SquareTwo, Vol. 2 No. 3 (Fall 2009)






            In 2004 the debate on homosexual marriage came to a head in France as the marriage between two men that had been performed by a mayor was ruled null and void by the government.  Although France is one of the most liberal democracies of this age, this heated debate has concluded with the acceptance of civil unions, but has saying “no” to same sex marriage, adoption, and inheritance (BBC 2004).  The reason?  Gender equality. 

           The issue of homosexual marriage has now become a heated debate in America.  There are those who support same sex marriage in the name of individual rights.  On the other hand, there are those that oppose same sex marriage in the name of traditional values.  In all of this there has been a prominent void in non-religious argument for those that are opposed to same sex marriage.  Pulling this debate out of a religious context and into an academic one, it is possible to see that there are many reasons, both socially and politically, that monogamous, heterosexual relationships are the most important and politically viable institution for a state to support. 
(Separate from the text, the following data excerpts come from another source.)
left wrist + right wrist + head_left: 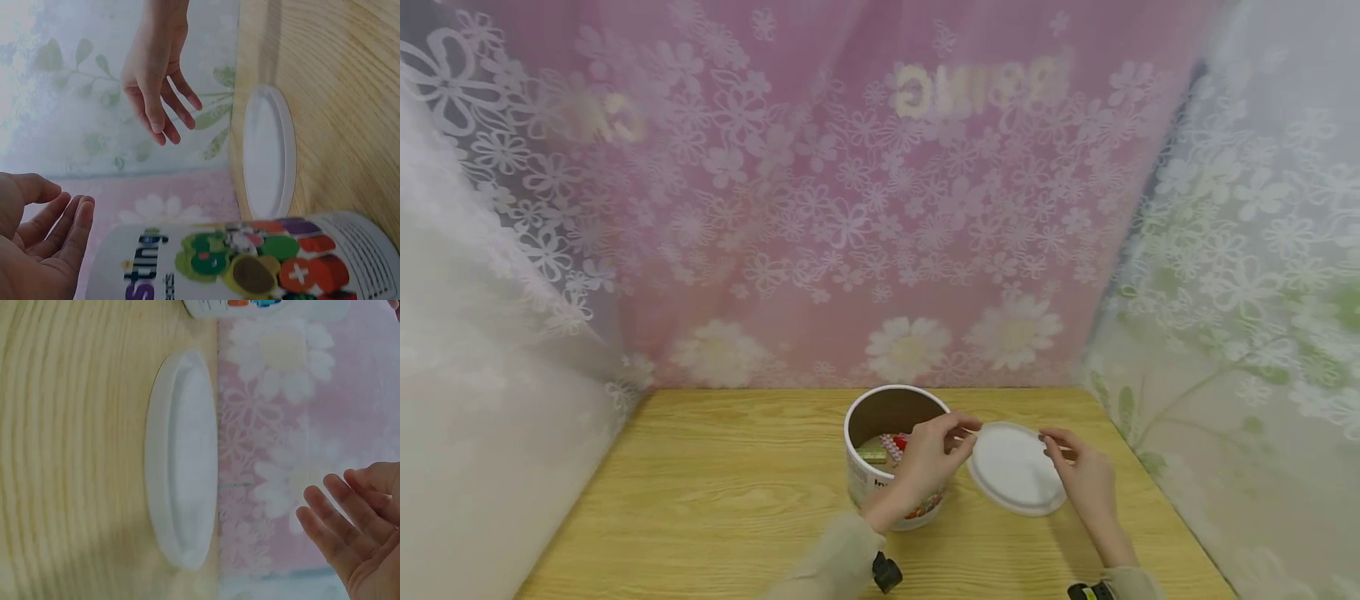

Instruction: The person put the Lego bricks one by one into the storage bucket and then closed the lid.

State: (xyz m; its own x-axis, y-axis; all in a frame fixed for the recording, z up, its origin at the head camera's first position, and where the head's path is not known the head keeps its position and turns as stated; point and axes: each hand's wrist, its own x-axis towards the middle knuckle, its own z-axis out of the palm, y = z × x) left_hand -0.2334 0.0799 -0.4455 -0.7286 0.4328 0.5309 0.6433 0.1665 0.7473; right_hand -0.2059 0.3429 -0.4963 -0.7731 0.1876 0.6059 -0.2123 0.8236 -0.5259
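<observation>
A round white lid (1017,468) lies flat on the table, to the right of a white tub (859,475) with a printed label. The tub stands upright without a cover; a red and pink patterned piece (892,448) and a yellow-green piece (872,457) show inside. My left hand (927,457) is over the tub's right rim, fingers loosely bent and holding nothing. Above the lid's right side is my right hand (1086,479), also holding nothing. In the right wrist view, a gap separates the right fingers (340,519) from the lid (190,462).
The wood-grain table (722,492) ends at a pink flowered curtain (820,250) behind. Pale sheer curtains hang along the left (497,375) and the right (1240,350). Dark wrist devices (886,573) sit at both sleeves.
</observation>
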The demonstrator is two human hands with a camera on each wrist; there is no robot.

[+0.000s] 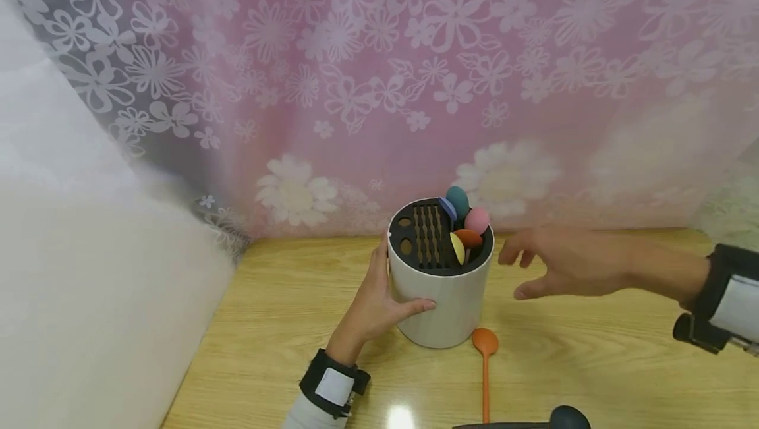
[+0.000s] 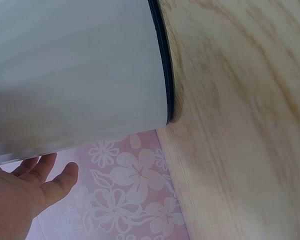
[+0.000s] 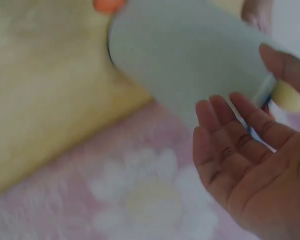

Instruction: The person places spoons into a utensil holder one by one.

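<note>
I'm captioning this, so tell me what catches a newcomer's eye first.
Probably the white container, its colorful utensil heads clustered at the right of its black top. The left hand grips its left side; an orange spoon lies in front. A pink flowered cloth hangs behind.

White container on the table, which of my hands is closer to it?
Left. Your left hand holds the white container at its left side and front; your right hand is apart from it, off to its right.
</note>
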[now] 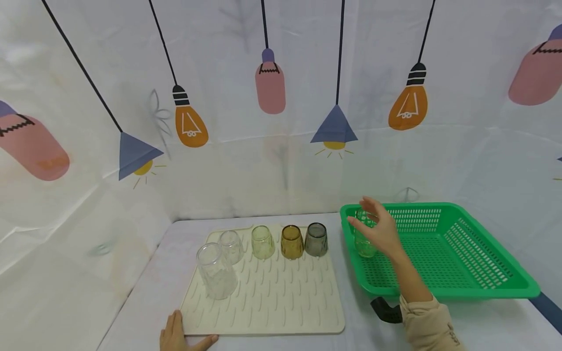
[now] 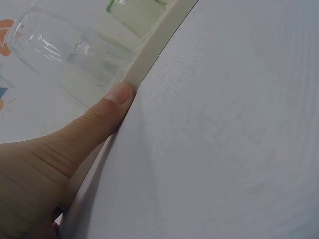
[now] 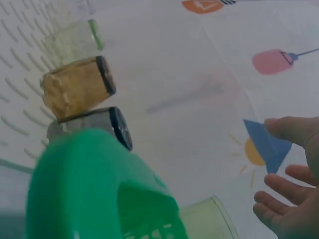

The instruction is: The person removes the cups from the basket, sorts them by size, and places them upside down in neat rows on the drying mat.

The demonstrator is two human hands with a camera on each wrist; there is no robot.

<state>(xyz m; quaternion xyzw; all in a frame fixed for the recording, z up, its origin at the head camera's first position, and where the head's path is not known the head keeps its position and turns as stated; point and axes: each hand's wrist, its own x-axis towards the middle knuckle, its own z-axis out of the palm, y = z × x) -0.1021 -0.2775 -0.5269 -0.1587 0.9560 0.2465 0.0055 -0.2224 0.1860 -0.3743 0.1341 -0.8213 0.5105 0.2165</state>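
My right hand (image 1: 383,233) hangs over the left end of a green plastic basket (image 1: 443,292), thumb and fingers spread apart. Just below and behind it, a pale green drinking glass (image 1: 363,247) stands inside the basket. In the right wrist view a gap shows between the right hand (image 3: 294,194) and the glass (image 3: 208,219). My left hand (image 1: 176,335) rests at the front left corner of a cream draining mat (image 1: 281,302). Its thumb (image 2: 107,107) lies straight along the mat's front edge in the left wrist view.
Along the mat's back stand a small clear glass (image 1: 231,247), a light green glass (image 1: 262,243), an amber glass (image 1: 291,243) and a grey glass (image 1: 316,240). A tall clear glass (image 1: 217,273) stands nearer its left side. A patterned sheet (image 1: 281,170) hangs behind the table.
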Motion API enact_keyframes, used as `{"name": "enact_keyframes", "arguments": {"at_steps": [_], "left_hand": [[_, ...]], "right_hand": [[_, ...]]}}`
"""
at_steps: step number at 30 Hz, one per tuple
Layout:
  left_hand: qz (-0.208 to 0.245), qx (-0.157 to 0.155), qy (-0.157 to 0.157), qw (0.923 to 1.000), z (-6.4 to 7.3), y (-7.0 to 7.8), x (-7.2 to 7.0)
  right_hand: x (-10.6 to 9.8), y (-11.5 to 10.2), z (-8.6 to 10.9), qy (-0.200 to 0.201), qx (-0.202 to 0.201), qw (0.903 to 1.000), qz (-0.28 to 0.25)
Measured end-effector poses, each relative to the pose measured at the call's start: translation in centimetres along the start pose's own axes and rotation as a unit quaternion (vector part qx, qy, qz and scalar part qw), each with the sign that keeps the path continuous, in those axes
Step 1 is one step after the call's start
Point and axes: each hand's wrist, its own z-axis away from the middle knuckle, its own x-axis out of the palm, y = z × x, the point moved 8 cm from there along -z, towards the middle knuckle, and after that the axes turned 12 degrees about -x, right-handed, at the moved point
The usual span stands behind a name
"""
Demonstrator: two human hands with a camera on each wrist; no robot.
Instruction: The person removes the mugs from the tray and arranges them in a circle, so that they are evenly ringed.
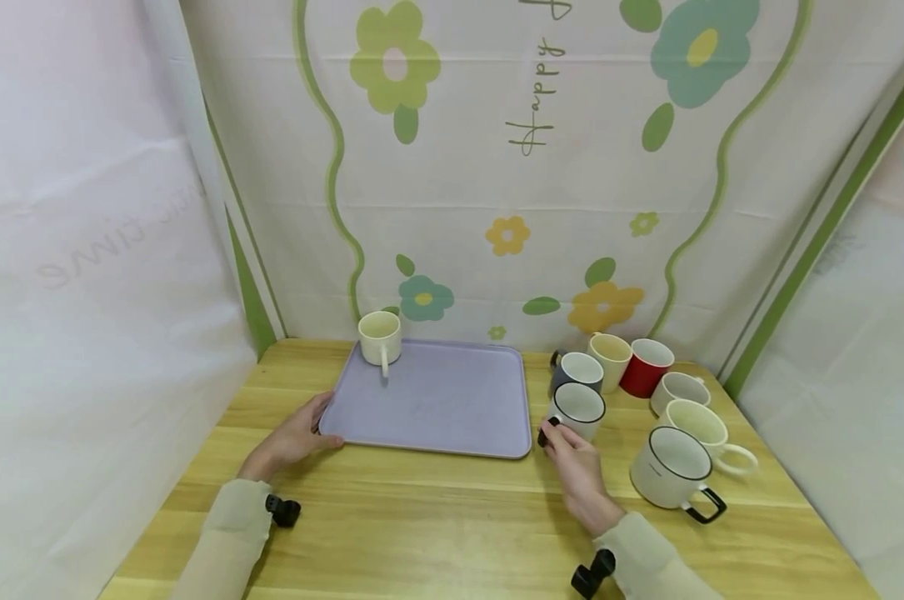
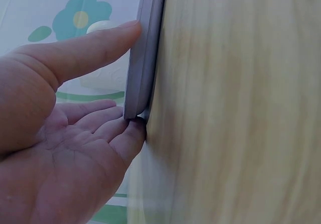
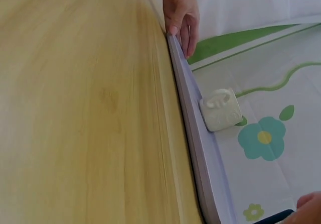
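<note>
White black-rimmed ceramic mug (image 1: 579, 407) stands just right of the flat lilac plastic tray (image 1: 452, 408), and the right hand (image 1: 576, 468) pinches its black handle. Left hand (image 1: 292, 437) clasps the tray's near-left corner, thumb on top, fingers (image 2: 100, 128) tucked beneath.

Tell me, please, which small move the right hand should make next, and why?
Probably lift the white black-rimmed mug and carry it left onto the lilac tray. The right hand already has its grip on that mug's black handle, the left hand holds the tray's near left corner, and only one cream mug stands on the tray, so much of its surface is bare.
</note>
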Motion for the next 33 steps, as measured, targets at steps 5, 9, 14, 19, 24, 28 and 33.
{"name": "enact_keyframes", "arguments": {"at_steps": [5, 9, 14, 19, 24, 28, 33], "left_hand": [[0.004, 0.003, -0.003, 1.0, 0.0, -0.1, 0.0], [0.012, 0.008, -0.01, 0.9999, 0.1, 0.0, 0.1], [0.009, 0.011, -0.01, 0.9999, 0.1, 0.1, 0.1], [-0.001, 0.001, 0.002, 1.0, 0.1, -0.1, -0.1], [-0.001, 0.0, 0.003, 1.0, 0.0, -0.2, -0.1], [-0.002, -0.001, 0.002, 1.0, 0.0, -0.2, -0.1], [0.004, 0.002, -0.004, 1.0, 0.1, -0.1, -0.1]], "right_hand": [[1.2, -0.3, -0.1, -0.022, -0.019, 0.9995, -0.008], [1.9, -0.5, -0.2, -0.026, -0.035, 0.9989, 0.018], [2.7, -0.7, -0.1, -0.045, -0.044, 0.9967, 0.051], [3.1, -1.3, 0.0, -0.078, -0.051, 0.991, 0.096], [3.2, -2.7, 0.8, -0.171, -0.063, 0.9656, 0.186], [3.2, -3.7, 1.8, -0.244, -0.086, 0.9253, 0.278], [5.1, -4.9, 2.6, -0.307, -0.146, 0.8904, 0.303]]}}
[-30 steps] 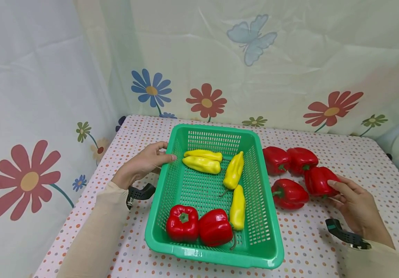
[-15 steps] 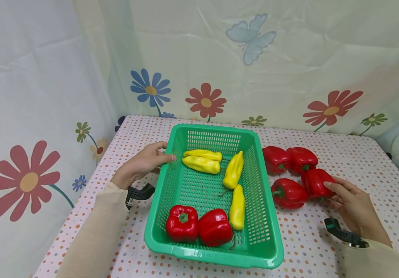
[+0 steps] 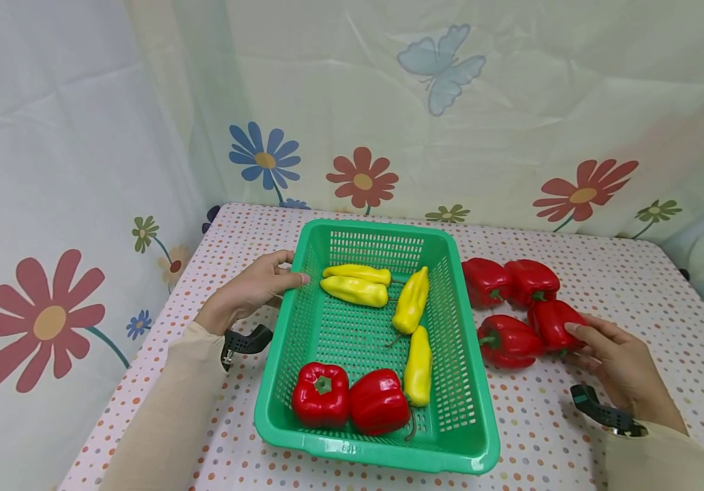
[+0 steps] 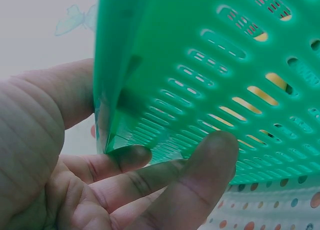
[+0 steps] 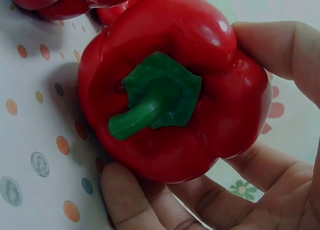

           The purpose of this essay is not to disparage the sexuality of individuals or to draw moral implications about the correctness of certain types of sexual behavior – I will leave that to the realm of religious discussion.  Instead, the heart of my argument addresses the equality of the sexes. 
It is important to note that sexuality is different from sex.  While the former is a definition of sexual interest, the latter is a definition of gender.  There are key distinctions between these two. Sexuality defines what gender one may be attracted to, whereas sexual gender involves a person’s physical and mental predispositions and characteristics. Gender has a much larger impact on the lifestyle of a person than mere sexuality.

           The confusion of the two has drastically negative consequences.  When a state decides to vindicate marriages that are entirely male or entirely female, the equality between the sexes diminishes.  It is the duty of the state to ensure that the conditions of respect, peace, tolerance, and true equality exist for each person for which it is responsible, not just for homosexual and heterosexual, but between male and female as well.  To do this, the government must defend gender representation in marriage.

           While those who are proponents of gay rights claim that it is a breach of individual rights to disallow same sex marriage, individual rights are precisely the reason that traditional marriage must be protected.  First of all, it must be understood that marriage is an institution—an organization of humans formally recognized by the government.  Institutions have specific rights and responsibilities given to them to fulfill their purpose.  The legal purpose of marriage is not to celebrate the love between two individuals, but was originally intended to legally unite potential parents and give them benefits as they support each other and raise children.  Simultaneously, traditional marriage supports gender equality by demanding equal recognition. When a government supports an institution that excludes one of the genders, the state sets a precedent that vindicates and reinforces this exclusion through all strata of society, be it in the home, the school, the workplace, or the government.  The exclusion of gender leads to a misunderstanding of the nature and purpose of gender as well as a misunderstanding of the dependency of the sexes.  The result would be either a loss of gendered identity or a reinforcement of sexist stereotypes that particularly favor men. [1]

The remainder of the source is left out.